Reputation: 59
I have a Common Lisp program that reads data from a S-expression file. Originally the program was intended to be written in C with a CSV file that was parsed into a struct in-memory, but I switched to Common Lisp and S-expressions to remove abstractions between programmer and user. If I have a struct defined in program.lisp
as such:
(defstruct flashcard
front
back
)
...and a file data.lisp
:
(:virology
(
(:card
:front "To what sort of cells does Epstain-Barr virus attach?"
:back "B-cells"
)
(:card
:front "For how long does the virus of herpes simplex persist in tissues?"
:back "lifetime"
)
(:card
:front "What T-cell receptors are recognised by HIV?"
:back CD4
)
)
...with several lists within it much like ":virology".
How would I read data.lisp
into memory so that each individual card can be accessed
by program.lisp
.
For context I'm looking to iterate over each card in a queue based on filters supplied by the user (ie. they list :virology :biochemistry :homeostasis etc etc.), and quiz the user on the card. I can't see how this specific use case may affect how I would load the file into memory though.
(NOTE: As it currently stands, a simple struct with just two fields is more likely to be more suitable for a CSV file, however, as I develop the program I intend to add metadata, etc. so storing data in Lisp S-expressions that are then read by program.lisp
is far more useful in the long run)
Upvotes: 1
Views: 772
Reputation: 38789
Assuming you start your Lisp program (e.g. sbcl, ecl) in the directory where data.lisp
is, then this should produce a tree of values (here the *
is the prompt in the REPL, what follows is the value being read):
* (with-open-file (in "data.lisp")
(read in))
(:VIROLOGY
((:CARD :FRONT "To what sort of cells does Epstain-Barr virus attach?" :BACK
"B-cells")
(:CARD :FRONT
"For how long does the virus of herpes simplex persist in tissues?" :BACK
"lifetime")
(:CARD :FRONT "What T-cell receptors are recognised by HIV?" :BACK CD4)))

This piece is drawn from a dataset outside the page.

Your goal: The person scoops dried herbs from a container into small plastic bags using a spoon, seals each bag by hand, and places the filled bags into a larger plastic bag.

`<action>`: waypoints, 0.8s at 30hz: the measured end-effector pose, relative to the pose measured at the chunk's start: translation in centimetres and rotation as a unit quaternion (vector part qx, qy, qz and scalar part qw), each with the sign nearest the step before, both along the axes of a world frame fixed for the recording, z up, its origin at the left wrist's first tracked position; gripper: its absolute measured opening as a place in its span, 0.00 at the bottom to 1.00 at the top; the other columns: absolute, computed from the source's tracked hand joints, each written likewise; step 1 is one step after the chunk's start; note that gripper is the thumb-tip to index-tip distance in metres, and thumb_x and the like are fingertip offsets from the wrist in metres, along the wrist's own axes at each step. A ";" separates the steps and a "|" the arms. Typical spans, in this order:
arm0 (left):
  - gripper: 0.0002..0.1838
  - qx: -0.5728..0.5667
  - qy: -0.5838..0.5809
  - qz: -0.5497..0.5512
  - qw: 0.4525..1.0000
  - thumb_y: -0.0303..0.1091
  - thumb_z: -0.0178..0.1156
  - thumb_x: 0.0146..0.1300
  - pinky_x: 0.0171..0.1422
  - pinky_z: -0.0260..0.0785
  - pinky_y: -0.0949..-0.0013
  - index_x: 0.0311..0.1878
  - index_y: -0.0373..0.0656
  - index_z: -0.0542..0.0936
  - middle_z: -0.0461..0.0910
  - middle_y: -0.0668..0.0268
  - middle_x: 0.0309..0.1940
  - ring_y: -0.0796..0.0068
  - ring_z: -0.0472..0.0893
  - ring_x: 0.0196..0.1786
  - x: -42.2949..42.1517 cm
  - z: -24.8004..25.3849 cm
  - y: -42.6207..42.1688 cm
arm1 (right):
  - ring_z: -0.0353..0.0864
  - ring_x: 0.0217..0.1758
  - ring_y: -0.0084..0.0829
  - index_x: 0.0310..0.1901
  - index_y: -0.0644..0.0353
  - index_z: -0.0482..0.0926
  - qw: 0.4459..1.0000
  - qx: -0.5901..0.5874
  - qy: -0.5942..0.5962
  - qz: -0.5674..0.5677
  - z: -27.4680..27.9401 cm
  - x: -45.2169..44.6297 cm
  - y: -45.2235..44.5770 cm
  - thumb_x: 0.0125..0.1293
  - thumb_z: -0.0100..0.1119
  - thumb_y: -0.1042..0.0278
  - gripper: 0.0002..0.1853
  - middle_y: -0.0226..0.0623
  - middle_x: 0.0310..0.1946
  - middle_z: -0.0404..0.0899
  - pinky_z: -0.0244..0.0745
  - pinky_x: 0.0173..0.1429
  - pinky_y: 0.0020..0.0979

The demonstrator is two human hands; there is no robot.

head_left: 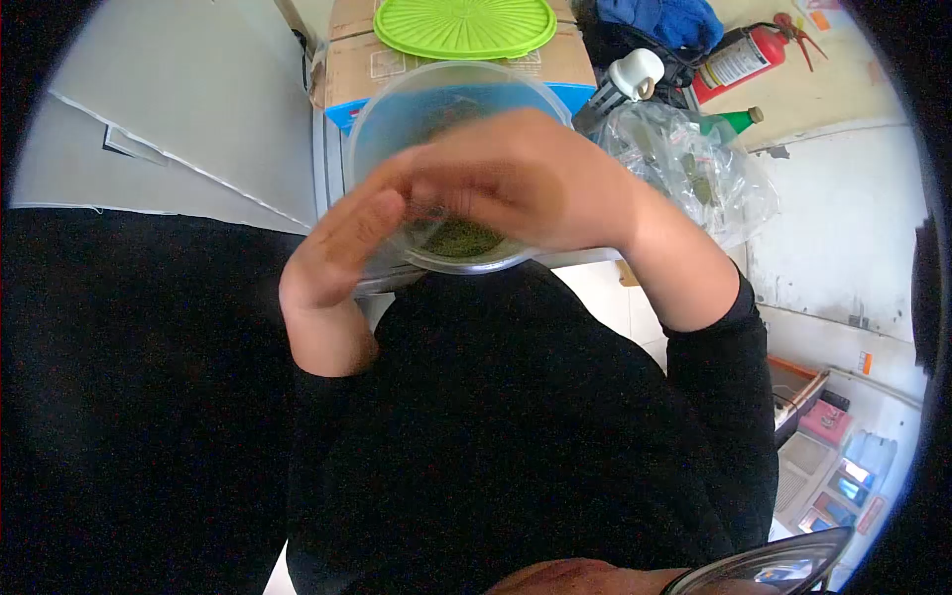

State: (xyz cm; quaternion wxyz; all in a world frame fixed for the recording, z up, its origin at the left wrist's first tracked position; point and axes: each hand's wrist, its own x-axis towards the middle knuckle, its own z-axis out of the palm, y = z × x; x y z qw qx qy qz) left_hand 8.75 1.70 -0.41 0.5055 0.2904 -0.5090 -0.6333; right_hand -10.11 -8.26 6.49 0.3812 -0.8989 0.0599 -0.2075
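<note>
A round clear plastic tub [476,266] stands in front of me with dark green, crumbly stuff [459,240] at its bottom. My right hand [531,174] reaches across above the tub, its fingers smeared by motion and pointing left. From the left comes my left hand [342,243], its thumb side showing at the tub's near left edge. Its other fingers are mostly hidden behind the right hand. The two hands meet or overlap over the tub. Whether anything lies between them cannot be seen.
A green ribbed lid [466,25] lies on a cardboard box [347,55] behind the tub. To the right are a clear plastic bag [684,164], a green bottle [734,121], a white cup-like object [637,71], blue cloth [669,22] and a red fire extinguisher [744,61]. A grey panel [198,89] stands left.
</note>
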 end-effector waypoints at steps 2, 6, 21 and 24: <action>0.37 0.002 0.006 0.068 0.998 0.53 0.48 0.69 0.66 0.60 0.62 0.69 0.32 0.57 0.69 0.56 0.57 0.67 0.68 0.63 0.8 -0.2 -0.2 | 0.79 0.42 0.52 0.44 0.60 0.77 0.989 0.010 -0.052 -0.139 -1.8 2.0 -2.1 0.63 0.55 0.64 0.11 0.52 0.37 0.79 0.74 0.43 0.45; 0.45 -0.045 0.005 0.246 0.968 0.63 0.46 0.66 0.64 0.61 0.60 0.69 0.30 0.54 0.66 0.57 0.58 0.66 0.67 0.62 1.1 1.2 -0.7 | 0.80 0.50 0.44 0.53 0.55 0.76 0.940 -0.068 0.310 -0.129 -9.7 5.0 -2.7 0.62 0.58 0.64 0.17 0.42 0.36 0.81 0.73 0.51 0.43; 0.45 -0.159 -0.028 0.482 0.861 0.45 0.63 0.60 0.72 0.54 0.52 0.70 0.33 0.50 0.63 0.48 0.63 0.51 0.65 0.65 0.6 1.1 -1.2 | 0.82 0.40 0.50 0.39 0.62 0.83 0.842 0.027 0.522 -0.129 -15.1 3.2 -4.4 0.63 0.52 0.63 0.13 0.52 0.34 0.82 0.77 0.44 0.43; 0.49 -0.163 0.031 0.468 0.868 0.29 0.71 0.50 0.70 0.57 0.55 0.70 0.36 0.50 0.64 0.49 0.62 0.55 0.66 0.64 0.3 1.2 -1.0 | 0.82 0.39 0.49 0.40 0.58 0.83 0.889 0.204 0.359 -0.198 -16.3 2.2 -4.7 0.63 0.54 0.64 0.11 0.52 0.34 0.82 0.76 0.44 0.42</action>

Typically you would wrap that in a function:
(defun cards (&optional (file "data.lisp"))
(with-open-file (in file) (read in)))
This assumes that if you have multiple cards, you write them as follows:
(:virology (...) :biology (....) :physics (...))

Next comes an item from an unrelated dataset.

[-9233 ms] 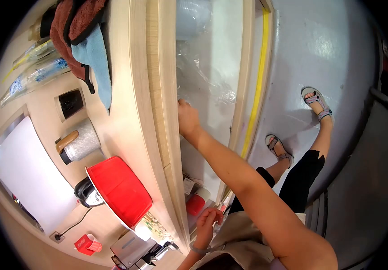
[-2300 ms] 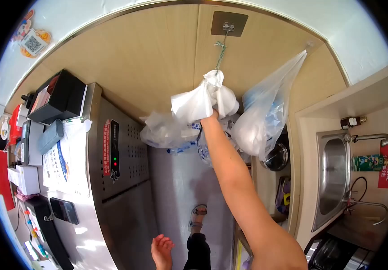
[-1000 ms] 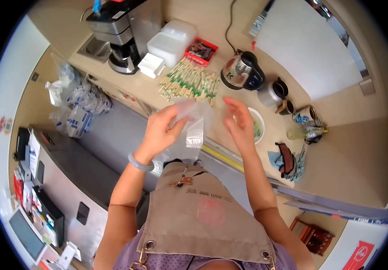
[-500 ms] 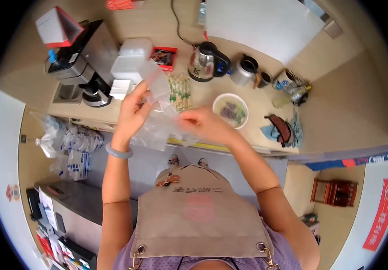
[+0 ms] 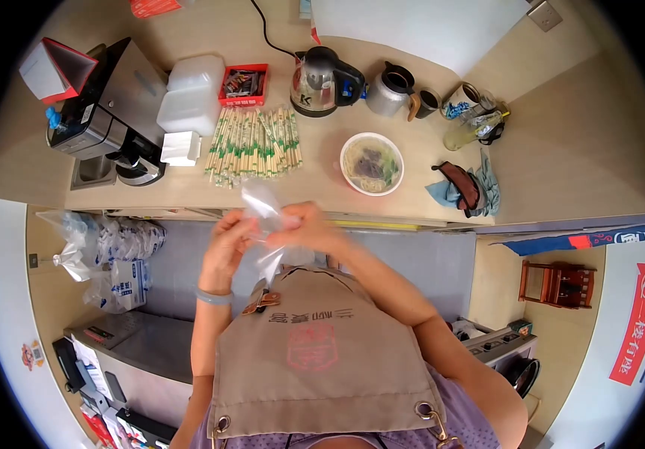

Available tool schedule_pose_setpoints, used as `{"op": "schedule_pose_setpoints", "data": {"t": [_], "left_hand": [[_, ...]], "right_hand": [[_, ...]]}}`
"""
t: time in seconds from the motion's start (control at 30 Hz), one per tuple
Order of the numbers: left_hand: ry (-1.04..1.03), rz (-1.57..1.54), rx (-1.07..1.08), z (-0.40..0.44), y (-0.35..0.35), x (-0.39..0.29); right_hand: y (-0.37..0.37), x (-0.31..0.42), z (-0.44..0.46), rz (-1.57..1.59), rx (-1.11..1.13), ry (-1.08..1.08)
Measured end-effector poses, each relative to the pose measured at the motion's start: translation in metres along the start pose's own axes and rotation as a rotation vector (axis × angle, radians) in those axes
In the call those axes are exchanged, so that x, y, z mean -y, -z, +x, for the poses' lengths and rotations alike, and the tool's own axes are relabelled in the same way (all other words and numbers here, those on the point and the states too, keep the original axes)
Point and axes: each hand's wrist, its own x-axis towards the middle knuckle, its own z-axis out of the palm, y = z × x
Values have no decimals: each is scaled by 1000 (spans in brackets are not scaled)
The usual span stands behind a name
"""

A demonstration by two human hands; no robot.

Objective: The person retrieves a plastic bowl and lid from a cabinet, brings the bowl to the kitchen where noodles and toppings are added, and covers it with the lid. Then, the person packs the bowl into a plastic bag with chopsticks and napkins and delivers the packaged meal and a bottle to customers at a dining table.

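The left hand (image 5: pixel 225 243) and right hand (image 5: pixel 306 227) had come closer together, fingers closed, both pinching the bag (image 5: pixel 260 199) in front of the bench (image 5: pixel 319 161); its handling seemed finer now.

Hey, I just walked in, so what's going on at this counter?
Someone in an apron is handling a thin plastic bag, with the left hand and right hand both on it, just in front of the counter. A bowl of noodles sits uncovered on the counter, apart from the bag. Wrapped chopsticks and a kettle are nearby.
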Motion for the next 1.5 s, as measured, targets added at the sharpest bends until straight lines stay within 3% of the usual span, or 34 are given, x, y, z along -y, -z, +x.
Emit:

If instead you write multiple lists, as follows:
(:virology (...))
(:biology (...))
(:physics (...))
Then the above cards
needs to loop:
(defun cards (&optional (file "data.lisp"))
(with-open-file (in file)
(loop
for item = (read in nil in)
until (eq item in)
collect item)))
There is a trick above, because you want to collect values until there is no more value, but you don't want to throw an exception in case the file ends. That's why read
takes nil
as a second argument (no error), and the third argument is the value it should return in case it reaches end of file. Here the value is the stream object in
itself: this is used to have a unique value that can not possibly be produced by read
(unlike, say, nil
). This is not really necessary in your case, you could use nil
instead, but in general that's a good practice to follow.

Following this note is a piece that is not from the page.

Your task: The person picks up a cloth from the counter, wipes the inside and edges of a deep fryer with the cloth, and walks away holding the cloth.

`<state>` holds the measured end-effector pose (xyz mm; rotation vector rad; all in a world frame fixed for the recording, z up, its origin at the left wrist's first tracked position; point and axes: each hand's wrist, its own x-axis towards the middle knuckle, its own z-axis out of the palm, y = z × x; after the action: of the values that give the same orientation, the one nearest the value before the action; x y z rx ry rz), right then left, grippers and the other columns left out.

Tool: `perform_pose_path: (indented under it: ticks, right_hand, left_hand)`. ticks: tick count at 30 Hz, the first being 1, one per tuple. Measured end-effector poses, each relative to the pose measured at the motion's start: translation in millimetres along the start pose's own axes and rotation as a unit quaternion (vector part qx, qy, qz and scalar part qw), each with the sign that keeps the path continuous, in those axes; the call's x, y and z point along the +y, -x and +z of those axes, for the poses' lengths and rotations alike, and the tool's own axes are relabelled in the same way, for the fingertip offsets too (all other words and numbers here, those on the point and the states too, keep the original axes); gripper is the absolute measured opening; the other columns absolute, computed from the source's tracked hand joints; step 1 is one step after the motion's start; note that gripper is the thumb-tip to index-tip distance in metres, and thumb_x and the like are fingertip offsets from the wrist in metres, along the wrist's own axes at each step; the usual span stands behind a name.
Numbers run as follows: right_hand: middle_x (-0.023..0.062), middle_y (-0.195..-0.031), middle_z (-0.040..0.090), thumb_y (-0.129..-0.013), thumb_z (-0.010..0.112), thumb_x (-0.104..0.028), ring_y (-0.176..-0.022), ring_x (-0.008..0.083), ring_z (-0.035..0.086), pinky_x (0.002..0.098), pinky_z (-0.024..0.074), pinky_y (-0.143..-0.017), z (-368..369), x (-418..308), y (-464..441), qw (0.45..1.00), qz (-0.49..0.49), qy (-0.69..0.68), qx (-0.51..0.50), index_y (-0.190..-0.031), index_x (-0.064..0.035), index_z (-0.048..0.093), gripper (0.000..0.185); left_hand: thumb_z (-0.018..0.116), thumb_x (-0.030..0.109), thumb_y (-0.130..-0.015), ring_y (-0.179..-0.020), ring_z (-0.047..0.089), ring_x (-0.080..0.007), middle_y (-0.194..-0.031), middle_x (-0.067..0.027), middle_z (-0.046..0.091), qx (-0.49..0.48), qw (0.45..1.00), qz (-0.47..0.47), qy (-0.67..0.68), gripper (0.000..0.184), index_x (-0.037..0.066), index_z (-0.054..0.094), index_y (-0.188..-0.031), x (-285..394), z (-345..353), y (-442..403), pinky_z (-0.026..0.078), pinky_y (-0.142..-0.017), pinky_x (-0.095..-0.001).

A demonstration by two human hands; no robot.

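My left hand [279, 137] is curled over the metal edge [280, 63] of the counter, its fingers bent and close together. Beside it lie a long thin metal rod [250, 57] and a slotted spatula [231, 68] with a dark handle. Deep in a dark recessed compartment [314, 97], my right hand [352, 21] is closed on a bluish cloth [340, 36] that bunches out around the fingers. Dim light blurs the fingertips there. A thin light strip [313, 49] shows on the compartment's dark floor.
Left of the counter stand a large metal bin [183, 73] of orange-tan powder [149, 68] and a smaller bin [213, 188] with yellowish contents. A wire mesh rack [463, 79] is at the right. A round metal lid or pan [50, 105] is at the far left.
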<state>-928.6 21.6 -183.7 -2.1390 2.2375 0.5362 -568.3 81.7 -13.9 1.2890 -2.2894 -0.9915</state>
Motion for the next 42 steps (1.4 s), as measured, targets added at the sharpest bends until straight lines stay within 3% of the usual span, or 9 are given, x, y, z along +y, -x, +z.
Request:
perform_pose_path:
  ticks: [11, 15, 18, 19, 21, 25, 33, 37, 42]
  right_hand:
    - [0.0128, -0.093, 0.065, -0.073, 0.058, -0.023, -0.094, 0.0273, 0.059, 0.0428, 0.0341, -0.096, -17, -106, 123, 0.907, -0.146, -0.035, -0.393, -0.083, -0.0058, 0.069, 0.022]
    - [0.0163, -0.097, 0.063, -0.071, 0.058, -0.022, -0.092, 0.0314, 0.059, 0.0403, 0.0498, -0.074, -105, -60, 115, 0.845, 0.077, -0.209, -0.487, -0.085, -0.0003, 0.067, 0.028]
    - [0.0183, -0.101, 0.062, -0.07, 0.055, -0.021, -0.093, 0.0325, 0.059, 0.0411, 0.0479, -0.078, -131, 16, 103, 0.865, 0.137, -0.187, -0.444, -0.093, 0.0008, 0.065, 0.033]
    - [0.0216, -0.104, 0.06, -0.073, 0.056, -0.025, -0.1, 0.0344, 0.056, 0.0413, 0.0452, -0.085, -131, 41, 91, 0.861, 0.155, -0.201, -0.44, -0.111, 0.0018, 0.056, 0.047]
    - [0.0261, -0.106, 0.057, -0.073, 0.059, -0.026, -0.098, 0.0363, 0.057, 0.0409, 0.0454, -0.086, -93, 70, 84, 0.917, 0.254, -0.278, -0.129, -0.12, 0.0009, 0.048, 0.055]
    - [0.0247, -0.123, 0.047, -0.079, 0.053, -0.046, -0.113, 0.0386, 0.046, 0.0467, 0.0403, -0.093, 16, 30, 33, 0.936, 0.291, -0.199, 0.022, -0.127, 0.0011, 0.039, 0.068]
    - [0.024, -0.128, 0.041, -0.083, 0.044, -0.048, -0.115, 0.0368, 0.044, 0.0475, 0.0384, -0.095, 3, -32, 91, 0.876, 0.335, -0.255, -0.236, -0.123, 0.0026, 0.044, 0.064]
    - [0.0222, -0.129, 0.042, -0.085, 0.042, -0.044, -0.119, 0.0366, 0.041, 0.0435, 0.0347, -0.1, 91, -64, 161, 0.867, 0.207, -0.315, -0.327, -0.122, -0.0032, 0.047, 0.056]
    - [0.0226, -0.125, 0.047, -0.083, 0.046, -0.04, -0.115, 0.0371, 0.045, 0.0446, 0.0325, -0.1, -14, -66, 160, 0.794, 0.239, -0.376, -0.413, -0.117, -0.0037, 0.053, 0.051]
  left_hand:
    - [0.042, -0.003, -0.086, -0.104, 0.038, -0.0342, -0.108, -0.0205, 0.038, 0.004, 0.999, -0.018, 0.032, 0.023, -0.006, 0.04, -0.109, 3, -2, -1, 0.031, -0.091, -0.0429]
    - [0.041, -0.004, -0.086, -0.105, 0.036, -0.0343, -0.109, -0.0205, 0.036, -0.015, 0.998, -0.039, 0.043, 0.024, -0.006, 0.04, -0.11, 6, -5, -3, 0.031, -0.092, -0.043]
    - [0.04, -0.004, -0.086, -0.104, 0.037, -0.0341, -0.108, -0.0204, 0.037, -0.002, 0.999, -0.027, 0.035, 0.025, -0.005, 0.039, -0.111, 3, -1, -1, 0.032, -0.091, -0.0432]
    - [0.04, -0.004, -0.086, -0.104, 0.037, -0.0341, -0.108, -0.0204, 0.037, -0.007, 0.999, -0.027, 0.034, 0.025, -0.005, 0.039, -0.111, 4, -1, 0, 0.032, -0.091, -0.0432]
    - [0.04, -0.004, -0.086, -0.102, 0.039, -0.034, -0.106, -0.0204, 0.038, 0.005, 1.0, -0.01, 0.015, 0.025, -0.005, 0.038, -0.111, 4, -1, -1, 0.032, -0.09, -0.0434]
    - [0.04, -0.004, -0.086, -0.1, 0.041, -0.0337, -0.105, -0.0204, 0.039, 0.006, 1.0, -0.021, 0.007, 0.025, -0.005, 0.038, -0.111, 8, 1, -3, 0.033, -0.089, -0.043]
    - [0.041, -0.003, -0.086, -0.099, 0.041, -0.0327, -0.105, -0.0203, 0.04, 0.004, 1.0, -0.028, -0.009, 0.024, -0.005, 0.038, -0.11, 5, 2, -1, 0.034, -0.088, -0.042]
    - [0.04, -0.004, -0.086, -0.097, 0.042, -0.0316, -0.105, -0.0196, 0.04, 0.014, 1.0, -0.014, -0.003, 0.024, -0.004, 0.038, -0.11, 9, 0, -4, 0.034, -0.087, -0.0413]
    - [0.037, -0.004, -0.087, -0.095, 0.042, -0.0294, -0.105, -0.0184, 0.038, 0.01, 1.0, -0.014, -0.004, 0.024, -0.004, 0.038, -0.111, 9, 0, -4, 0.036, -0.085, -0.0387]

If you choose one way or another, you'll have to adapt of you query your values. Let's assume you use the loop
above, so your data is a single list of entries, as collected by the loop:
((:virology (...))
(:biology (...))
(:physics (...)))
This is shaped like an association list, where each element is a cons-cell such that the car
is a key and the cdr
a value. If you call (assoc :virology (cards))
, you'll have:
(:VIROLOGY
((:CARD :FRONT "To what sort of cells does Epstain-Barr virus attach?" :BACK
"B-cells")
(:CARD :FRONT
"For how long does the virus of herpes simplex persist in tissues?" :BACK
"lifetime")
(:CARD :FRONT "What T-cell receptors are recognised by HIV?" :BACK CD4)))
The cdr
of that is a list with a single value, namely a list of cards.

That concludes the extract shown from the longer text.